**Dataset excerpts**
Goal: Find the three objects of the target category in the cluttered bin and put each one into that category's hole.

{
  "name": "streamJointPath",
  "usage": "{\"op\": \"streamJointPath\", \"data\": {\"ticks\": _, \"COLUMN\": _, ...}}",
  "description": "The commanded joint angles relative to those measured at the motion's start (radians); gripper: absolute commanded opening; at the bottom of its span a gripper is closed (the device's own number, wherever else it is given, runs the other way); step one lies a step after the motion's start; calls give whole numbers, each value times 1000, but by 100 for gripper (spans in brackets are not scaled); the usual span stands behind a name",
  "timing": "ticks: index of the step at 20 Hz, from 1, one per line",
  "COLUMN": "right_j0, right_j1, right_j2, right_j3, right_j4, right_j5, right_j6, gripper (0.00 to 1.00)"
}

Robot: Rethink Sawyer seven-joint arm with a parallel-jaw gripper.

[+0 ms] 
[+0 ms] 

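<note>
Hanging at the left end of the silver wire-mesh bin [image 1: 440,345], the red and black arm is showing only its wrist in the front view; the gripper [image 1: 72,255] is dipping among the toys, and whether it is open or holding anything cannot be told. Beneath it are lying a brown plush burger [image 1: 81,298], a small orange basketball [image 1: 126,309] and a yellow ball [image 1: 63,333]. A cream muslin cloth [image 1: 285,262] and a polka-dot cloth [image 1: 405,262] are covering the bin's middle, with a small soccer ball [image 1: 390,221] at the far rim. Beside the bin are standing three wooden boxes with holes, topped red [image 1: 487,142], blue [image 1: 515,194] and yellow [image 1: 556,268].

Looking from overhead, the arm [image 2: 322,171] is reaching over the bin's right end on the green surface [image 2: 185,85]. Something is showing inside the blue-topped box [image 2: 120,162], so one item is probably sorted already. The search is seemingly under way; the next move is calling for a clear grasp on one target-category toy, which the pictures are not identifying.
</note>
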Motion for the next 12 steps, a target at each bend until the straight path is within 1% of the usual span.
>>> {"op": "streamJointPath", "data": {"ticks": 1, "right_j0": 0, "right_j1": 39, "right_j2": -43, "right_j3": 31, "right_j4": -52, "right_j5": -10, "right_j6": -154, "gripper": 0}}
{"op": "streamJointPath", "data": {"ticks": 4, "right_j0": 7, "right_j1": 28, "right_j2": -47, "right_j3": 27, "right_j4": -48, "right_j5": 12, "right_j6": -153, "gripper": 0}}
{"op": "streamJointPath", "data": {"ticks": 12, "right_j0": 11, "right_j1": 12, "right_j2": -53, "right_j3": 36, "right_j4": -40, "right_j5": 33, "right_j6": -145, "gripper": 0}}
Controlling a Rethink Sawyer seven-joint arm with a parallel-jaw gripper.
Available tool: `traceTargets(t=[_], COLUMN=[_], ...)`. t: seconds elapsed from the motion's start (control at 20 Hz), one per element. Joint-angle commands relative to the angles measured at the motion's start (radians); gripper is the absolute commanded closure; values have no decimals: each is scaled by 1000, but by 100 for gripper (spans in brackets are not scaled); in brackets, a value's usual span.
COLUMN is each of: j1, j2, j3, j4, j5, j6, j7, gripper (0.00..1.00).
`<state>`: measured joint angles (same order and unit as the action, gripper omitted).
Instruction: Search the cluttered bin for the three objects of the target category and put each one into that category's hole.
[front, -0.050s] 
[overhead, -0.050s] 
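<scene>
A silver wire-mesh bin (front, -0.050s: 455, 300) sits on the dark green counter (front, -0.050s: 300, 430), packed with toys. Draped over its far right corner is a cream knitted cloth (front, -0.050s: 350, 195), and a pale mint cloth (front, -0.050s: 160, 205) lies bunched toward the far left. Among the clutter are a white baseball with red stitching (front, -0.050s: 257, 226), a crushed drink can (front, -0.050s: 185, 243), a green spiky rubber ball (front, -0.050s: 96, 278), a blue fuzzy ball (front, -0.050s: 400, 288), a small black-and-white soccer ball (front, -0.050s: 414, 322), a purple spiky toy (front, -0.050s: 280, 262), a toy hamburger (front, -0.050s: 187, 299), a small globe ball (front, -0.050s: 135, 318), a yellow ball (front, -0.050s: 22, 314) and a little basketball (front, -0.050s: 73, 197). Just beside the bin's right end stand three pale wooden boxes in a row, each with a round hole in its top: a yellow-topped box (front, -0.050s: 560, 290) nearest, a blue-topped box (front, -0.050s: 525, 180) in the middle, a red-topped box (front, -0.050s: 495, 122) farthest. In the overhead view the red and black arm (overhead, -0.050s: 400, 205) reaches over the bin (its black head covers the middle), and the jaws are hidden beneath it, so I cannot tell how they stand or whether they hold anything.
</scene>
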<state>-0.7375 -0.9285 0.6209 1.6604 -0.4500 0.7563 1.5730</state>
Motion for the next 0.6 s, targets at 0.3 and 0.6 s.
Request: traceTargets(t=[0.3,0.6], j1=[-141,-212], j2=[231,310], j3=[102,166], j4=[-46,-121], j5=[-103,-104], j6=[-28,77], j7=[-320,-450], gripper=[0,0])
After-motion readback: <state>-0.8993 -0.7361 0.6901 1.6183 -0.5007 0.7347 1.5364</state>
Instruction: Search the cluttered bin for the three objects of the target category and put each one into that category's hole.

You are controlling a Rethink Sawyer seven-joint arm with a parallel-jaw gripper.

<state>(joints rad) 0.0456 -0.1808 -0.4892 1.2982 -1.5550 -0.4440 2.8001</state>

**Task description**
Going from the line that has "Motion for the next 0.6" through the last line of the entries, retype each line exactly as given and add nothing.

**Solution to this problem**
Motion for the next 0.6 s, targets at 0.3 and 0.6 s.
Request: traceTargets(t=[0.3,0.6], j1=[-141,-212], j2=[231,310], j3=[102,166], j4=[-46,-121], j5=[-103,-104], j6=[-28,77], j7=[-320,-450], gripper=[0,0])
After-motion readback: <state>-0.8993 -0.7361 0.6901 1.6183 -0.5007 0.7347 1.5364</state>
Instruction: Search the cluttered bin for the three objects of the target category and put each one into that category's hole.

You are controlling a Rethink Sawyer seven-joint arm with a parallel-jaw gripper.

<state>(joints rad) 0.0456 -0.1808 -0.4892 1.2982 -1.5550 -0.4440 2.8001</state>

The exercise is complete.